*** Opening SUPPLIED RECORDS ***

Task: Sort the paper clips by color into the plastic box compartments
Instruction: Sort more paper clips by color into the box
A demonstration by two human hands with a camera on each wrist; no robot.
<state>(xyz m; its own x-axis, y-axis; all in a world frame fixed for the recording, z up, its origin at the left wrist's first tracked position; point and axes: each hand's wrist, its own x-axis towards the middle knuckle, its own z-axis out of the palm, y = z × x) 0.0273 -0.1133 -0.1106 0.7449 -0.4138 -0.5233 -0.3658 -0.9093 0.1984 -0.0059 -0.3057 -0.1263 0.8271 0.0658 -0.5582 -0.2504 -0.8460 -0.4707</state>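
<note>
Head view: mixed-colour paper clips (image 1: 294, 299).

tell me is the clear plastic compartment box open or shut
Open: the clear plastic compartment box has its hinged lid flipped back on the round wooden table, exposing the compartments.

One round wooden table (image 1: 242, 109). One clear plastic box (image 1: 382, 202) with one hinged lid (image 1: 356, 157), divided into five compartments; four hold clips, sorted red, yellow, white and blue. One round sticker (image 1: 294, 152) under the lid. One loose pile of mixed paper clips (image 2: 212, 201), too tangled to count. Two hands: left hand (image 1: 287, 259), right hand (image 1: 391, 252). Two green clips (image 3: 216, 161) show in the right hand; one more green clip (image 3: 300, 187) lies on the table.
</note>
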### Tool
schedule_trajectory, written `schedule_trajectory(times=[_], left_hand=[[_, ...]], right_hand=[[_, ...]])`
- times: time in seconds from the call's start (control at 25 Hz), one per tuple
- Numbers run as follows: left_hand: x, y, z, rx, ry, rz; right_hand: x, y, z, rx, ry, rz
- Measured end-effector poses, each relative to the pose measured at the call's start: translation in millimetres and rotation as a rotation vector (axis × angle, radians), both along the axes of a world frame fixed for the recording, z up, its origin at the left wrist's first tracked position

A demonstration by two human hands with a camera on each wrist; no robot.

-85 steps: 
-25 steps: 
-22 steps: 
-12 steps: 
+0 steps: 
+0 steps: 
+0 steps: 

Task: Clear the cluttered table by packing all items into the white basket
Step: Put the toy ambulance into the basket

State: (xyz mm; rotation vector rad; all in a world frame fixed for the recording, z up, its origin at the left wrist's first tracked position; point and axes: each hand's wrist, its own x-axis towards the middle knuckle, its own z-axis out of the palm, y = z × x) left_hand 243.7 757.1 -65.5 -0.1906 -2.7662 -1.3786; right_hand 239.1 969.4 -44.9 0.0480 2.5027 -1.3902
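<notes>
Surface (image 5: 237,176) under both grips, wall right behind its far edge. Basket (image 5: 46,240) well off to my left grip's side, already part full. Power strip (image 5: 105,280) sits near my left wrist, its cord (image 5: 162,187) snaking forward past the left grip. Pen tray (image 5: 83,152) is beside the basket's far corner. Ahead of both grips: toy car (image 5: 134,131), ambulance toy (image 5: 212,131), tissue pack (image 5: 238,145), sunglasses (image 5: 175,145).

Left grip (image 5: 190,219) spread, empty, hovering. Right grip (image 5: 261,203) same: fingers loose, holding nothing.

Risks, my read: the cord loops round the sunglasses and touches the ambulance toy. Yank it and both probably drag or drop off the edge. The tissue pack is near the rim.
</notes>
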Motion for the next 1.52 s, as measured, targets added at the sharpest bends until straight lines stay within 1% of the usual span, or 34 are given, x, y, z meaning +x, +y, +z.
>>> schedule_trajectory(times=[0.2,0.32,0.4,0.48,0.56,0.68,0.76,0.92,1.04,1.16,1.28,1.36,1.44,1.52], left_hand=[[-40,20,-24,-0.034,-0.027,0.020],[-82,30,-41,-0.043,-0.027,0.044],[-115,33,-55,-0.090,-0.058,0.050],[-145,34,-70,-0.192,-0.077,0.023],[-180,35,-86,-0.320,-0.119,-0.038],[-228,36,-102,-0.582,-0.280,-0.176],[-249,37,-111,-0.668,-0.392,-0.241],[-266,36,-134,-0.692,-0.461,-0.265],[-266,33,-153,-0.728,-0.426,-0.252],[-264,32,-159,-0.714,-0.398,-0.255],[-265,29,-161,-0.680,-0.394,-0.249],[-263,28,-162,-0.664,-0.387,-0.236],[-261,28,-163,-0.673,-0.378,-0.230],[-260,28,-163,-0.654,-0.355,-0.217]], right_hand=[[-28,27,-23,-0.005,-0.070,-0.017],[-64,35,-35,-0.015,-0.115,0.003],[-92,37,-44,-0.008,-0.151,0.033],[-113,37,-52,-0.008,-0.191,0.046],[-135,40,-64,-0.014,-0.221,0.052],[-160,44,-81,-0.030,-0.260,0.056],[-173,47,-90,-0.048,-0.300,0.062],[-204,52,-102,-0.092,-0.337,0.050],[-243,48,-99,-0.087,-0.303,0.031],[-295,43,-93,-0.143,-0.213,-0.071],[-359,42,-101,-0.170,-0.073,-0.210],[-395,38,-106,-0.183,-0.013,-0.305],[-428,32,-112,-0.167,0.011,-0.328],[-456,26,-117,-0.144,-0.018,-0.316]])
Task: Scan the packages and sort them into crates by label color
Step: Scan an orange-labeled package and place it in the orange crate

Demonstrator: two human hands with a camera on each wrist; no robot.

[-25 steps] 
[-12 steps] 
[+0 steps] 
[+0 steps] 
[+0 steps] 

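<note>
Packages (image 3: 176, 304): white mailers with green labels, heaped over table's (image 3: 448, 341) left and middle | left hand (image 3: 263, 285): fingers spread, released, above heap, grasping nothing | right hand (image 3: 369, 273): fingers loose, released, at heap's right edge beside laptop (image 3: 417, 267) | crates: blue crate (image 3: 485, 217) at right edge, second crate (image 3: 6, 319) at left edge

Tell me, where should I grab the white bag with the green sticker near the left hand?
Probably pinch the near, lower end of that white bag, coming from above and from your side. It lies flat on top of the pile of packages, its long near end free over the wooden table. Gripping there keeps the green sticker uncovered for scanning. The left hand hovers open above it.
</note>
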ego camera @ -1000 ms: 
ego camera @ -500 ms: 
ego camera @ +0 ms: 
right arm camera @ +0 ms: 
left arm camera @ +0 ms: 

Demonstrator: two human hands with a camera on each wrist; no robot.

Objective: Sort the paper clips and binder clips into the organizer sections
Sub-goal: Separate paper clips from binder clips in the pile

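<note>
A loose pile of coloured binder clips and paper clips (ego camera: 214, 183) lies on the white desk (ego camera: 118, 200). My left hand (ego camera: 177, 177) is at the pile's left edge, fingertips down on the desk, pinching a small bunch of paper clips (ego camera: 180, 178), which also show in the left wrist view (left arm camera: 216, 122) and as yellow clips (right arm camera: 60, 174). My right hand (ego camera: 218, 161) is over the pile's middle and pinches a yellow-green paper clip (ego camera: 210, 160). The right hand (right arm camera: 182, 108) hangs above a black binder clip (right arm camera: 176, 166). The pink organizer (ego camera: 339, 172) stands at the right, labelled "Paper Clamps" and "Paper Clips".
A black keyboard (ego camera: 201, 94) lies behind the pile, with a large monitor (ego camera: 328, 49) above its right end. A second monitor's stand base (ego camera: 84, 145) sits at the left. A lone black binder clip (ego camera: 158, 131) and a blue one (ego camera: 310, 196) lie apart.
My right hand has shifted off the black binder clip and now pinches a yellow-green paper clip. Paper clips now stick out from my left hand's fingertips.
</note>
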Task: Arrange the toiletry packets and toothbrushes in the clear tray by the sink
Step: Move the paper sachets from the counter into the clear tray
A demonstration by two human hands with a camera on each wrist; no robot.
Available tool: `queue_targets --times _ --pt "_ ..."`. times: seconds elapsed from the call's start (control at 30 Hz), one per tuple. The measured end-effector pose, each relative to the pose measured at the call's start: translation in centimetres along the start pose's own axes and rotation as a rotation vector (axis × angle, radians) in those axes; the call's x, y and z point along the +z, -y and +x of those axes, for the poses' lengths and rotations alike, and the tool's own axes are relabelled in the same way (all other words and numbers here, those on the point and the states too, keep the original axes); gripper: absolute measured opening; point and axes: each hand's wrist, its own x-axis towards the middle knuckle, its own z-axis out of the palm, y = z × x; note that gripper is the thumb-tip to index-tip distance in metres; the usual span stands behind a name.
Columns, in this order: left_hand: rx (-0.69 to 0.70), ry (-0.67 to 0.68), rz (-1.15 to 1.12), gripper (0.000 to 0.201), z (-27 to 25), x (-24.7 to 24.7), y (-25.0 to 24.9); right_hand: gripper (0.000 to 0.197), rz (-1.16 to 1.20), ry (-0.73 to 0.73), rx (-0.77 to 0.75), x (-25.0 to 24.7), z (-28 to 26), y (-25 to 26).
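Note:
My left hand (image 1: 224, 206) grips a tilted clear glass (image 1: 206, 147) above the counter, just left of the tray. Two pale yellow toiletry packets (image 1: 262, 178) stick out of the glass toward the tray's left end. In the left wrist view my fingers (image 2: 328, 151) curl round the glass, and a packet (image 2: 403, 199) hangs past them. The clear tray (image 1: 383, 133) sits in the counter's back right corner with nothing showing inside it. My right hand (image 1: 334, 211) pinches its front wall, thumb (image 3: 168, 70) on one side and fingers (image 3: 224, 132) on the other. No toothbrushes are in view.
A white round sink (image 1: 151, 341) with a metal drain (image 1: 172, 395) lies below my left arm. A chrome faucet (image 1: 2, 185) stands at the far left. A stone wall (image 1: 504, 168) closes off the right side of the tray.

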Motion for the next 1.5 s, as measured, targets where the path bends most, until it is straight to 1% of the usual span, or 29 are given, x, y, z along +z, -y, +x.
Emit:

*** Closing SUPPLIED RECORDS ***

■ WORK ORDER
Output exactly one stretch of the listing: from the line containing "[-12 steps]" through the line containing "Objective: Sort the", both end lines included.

■ SOLUTION BELOW
[-12 steps] 
[+0 steps] 
[+0 steps] 
[+0 steps] 

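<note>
Packages (image 3: 176, 304): white mailers with green labels, heaped over table's (image 3: 448, 341) left and middle | left hand (image 3: 263, 285): fingers spread, released, above heap, grasping nothing | right hand (image 3: 369, 273): fingers loose, released, at heap's right edge beside laptop (image 3: 417, 267) | crates: blue crate (image 3: 485, 217) at right edge, second crate (image 3: 6, 319) at left edge

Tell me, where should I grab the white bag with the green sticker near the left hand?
Probably pinch the near, lower end of that white bag, coming from above and from your side. It lies flat on top of the pile of packages, its long near end free over the wooden table. Gripping there keeps the green sticker uncovered for scanning. The left hand hovers open above it.
</note>
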ego camera @ -1000 ms: 
ego camera @ -500 ms: 
ego camera @ +0 ms: 
right arm camera @ +0 ms: 
left arm camera @ +0 ms: 

Demonstrator: two human hands with a camera on each wrist; no robot.

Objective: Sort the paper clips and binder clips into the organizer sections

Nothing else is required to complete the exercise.